Sur les conclusions aux fins d’injonction et d’astreinte :
13. En premier lieu, aucun manquement de la société EDT à ses obligations contractuelles n’étant établi comme indiqué au point 12, les conclusions, d’une part, à fin d’injonction tenant à l’inscription en droits du concédant du bilan de la concession de Tahiti-Nord de la somme précitée de 1 475 423 632 F CFP ainsi, d’autre part, que les conclusions aux fins d’injonction et d’astreinte tenant à la justification de ces réinscriptions par la remise de comptes du délégataire corrigés et de comptes sociaux régularisés, doivent être rejetées.
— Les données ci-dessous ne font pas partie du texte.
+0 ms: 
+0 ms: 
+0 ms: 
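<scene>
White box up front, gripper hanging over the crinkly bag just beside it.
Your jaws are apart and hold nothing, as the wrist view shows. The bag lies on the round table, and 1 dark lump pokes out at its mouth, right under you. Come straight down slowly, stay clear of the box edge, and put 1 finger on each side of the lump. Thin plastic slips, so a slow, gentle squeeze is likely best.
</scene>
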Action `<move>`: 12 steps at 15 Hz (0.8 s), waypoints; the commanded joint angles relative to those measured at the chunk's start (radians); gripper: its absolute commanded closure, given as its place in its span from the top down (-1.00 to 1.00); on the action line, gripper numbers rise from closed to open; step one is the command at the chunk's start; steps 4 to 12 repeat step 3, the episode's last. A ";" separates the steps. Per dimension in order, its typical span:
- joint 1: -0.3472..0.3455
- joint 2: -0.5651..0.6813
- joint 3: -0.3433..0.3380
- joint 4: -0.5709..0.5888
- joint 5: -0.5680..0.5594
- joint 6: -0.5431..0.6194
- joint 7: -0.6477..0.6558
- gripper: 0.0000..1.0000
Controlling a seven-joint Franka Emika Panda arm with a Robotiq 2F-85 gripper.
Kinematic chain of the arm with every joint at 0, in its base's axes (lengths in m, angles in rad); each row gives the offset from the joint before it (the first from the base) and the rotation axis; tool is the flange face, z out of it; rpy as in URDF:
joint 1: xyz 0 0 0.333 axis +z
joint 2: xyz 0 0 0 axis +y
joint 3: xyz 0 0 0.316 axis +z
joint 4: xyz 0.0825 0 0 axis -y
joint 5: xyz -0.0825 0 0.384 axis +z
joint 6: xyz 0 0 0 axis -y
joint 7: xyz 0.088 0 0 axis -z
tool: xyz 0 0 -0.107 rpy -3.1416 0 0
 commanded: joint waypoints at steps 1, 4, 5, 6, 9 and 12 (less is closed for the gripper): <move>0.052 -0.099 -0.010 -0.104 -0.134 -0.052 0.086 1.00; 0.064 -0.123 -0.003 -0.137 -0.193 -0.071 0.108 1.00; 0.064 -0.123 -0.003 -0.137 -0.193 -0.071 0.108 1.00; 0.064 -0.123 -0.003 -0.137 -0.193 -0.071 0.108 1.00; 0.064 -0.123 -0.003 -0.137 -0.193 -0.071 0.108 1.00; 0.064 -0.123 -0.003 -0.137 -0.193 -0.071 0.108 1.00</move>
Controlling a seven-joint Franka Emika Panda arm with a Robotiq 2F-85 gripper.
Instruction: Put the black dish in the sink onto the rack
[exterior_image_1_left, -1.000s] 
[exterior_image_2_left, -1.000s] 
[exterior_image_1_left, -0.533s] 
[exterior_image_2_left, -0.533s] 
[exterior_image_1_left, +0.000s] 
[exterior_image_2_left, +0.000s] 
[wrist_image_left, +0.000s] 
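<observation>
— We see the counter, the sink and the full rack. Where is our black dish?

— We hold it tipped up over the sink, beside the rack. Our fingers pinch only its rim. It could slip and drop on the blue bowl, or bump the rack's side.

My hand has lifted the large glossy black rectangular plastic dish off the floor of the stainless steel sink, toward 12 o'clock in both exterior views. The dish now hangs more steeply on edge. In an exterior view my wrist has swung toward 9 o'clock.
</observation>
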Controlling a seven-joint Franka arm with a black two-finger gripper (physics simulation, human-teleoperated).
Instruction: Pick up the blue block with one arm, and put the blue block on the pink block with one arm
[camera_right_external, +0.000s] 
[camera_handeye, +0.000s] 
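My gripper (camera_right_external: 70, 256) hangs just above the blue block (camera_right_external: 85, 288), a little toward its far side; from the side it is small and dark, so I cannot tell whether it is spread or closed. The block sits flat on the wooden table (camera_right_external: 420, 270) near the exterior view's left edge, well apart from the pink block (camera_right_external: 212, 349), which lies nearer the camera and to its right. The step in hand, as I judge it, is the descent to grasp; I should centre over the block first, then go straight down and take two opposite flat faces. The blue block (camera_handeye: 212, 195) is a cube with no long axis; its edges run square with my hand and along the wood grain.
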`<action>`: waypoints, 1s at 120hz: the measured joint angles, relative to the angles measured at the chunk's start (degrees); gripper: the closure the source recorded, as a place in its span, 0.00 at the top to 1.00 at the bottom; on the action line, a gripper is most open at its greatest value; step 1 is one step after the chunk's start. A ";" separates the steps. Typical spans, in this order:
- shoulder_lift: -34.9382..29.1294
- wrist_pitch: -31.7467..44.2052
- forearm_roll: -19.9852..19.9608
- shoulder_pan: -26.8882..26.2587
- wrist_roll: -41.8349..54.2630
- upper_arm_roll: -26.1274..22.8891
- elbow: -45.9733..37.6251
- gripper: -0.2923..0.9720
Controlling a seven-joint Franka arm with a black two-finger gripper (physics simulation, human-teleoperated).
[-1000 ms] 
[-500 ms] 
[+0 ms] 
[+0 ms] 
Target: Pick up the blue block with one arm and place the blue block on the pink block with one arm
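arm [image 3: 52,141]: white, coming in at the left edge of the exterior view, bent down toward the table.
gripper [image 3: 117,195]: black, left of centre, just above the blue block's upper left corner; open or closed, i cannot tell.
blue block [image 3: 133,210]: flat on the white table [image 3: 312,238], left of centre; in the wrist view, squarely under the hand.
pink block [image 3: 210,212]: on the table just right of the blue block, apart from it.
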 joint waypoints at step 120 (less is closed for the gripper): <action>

14. En second lieu, aux termes de l’article 28 du cahier des charges, annexé au contrat de concession précité : « Le concessionnaire sera tenu de remettre, chaque année, au service du contrôle, un compte-rendu statistique de son exploitation. Ce compte-rendu sera établi conformément aux modèles établis par l’autorité concédante. Le service du contrôle recevra en outre : - chaque mois les états de recettes de la concession ; - chaque année un tableau de synthèse présentant pour la concession et par métier : le revenu autorisé, les charges et la marge. (…) ». Ni ces stipulations, ni aucun autre texte ou principe ne met toutefois à la charge du concessionnaire la fourniture de documents comptables, tels qu’ils sont énumérés et tels qu’ils ont été sollicités en l’espèce par la Polynésie française dans le courrier susvisé du 19 février 2020. Par suite, les conclusions aux fins d’injonction et d’astreinte tendant à la communication de ces documents comptables doivent également être rejetées.
Sur les frais liés au litige :
15. Les dispositions de l’article L. 761-1 du code de justice administrative font obstacle à ce qu’une somme soit mise à la charge de la société EDT, qui n’est pas la partie perdante dans la présente instance. Il y a lieu, dans les circonstances de l’espèce, de mettre à la charge de la Polynésie française la somme de 200 000 F CFP à verser à la société EDT au titre de l'article L. 761-1 du code de justice administrative.
DECIDE :
Article 1er : La requête de la Polynésie française est rejetée.
Article 2 : La Polynésie française versera à la société EDT la somme de 200 000 F CFP au titre de l'article L. 761-1 du code de justice administrative.
Article 3 : Le présent jugement sera notifié à la Polynésie française et à la société EDT.
Délibéré après l'audience du 10 mai 2022, à laquelle siégeaient :
M. Devillers, président, M. Retterer, premier conseiller, M. Graboy-Grobesco, premier conseiller,
Rendu public par mise à disposition au greffe le 24 mai 2022.
La greffière,
D. Germain
La République mande et ordonne au haut-commissaire de la République en Polynésie française en ce qui le concerne ou à tous huissiers de justice à ce requis en ce qui concerne les voies de droit commun, contre les parties privées, de pourvoir à l'exécution de la présente décision.